I was defeated, I can't break that stupid promise. "I'm on my way." I sighed.

"He woke up literally 5 minutes before you walked in the door." Anne placed her hand on my shoulder, almost as if she was apologizing for making me come here. "Since he's okay, I should get going." I forced a smile before turning around. "Sarah please," her voice was hurt, stopping me in my tracks. "Talk to him." I turned around to face her. "I don't..." "I'm begging you." she held her hands together, pleading. "Sar?" My eyes shot to the staircase he was walking down. He seemed shocked, as his broad shoulder's bounced with each step he took. I felt the tears sting at my eyes, looking down to blink them away, debating on if I should run out the door at this very moment. "What are you doing here?" I couldn't figure out the emotion in his voice.

Harry's P.O.V
"I uh, I just came here to get my things so I can leave tomorrow morning." she stumbled with her words, unable to even look in my direction. I gestured up the stairs before turning around and following my previous path to the room, her footsteps were hesitant behind mine.
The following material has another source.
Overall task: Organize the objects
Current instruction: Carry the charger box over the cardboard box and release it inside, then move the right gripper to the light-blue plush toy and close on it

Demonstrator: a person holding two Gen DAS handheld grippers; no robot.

I shouldn't be with Sarah, I don't deserve to be. She was all the good I ever had and I repaid her by breaking her heart, what is wrong with me?
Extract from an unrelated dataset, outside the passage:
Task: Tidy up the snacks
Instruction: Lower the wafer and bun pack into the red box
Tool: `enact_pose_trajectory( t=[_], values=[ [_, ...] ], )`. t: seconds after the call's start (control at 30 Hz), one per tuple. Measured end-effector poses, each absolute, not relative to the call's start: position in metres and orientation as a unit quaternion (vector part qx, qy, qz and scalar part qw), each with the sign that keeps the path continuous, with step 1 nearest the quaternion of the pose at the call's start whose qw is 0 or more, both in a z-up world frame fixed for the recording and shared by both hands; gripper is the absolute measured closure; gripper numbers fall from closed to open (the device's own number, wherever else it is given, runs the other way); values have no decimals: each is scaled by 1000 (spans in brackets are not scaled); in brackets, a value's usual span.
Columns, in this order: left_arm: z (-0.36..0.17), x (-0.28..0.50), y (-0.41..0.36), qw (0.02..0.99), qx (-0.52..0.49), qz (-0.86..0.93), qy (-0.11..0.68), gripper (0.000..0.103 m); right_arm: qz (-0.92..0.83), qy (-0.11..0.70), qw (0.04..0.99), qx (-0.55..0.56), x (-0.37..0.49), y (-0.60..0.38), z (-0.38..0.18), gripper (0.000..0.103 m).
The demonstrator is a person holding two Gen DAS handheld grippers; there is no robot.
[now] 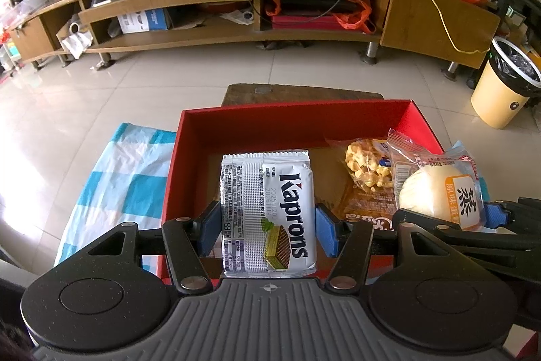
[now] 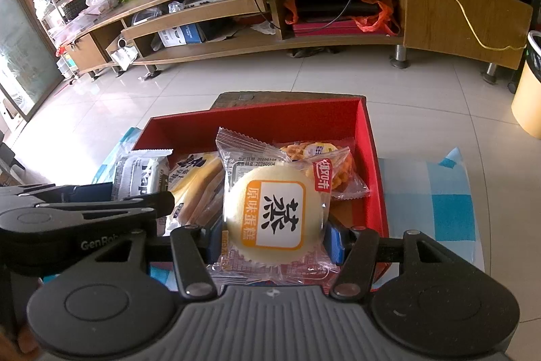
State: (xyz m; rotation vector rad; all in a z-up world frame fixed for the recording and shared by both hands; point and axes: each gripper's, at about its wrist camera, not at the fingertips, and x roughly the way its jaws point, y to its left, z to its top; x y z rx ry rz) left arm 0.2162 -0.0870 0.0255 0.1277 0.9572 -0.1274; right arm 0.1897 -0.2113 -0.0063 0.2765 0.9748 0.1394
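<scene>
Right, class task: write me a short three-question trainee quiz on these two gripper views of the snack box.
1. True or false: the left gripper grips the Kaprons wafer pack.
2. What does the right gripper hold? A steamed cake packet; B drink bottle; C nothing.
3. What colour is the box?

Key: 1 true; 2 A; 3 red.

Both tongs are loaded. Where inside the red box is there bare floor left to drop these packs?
Free: the red box floor along its left and far walls, ahead of the Kaprons wafer pack in the left tongs. Crowded: the right half, where the corn puff bag and orange packet lie beneath the steamed cake in the right tongs.
</scene>
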Motion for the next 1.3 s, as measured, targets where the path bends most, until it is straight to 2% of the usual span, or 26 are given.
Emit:
enact_pose_trajectory(
  t=[1.3],
  values=[
    [-3,249,-94,874,62,-33,481,39,63,486,863,123,233,-210,-37,49]
  ],
)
I watched how her eyes began to fill with the tears she seemed to be holding in. Oh no, no, no. I fought the urge to reach out and touch her, pull her to my hollow chest and hug her tightly. I wanted to make sure she knew I loved her and always would. I wanted to apologize for everything, but I didn't deserve the forgiveness. "Harry?" her voice sounded hurt, quiet, tentative. "Yeah?" I opened the door and she followed me into the room. She noticed my eyes on her as she stood there and with the lowest murmur she spoke, "Why won't you touch me?"

Sarah's P.O.V
It irked me how he managed to avoid touching me. It was one of the many things I noticed, but that was the specific thing that was upsetting me. His eyes left mine and he continued to walk, completely ignoring my question. His ignorance was the least of my worries, when my fucking heart was ripped out, laying bleeding on the floor. Now it was his gaze that became distant. When he opened the door for me, he made sure we didn't touch and that hurt. That hurt more than anything possibly could, the absence of him when I needed him the most. I wanted to hate him but I couldn't...he was so fucking perfect to me. He turned to me with a sour smile on his beautifully formed face. His eyes grew wild and his breathing grew heavier. "I'm no fucking good for you." His eyes held overwhelming sadness and the heart-crumbling truth. I couldn't form the words to tell him that he was the best thing to ever happen to me. Maybe this was his way of telling me I was no good for him, that sounds more believable.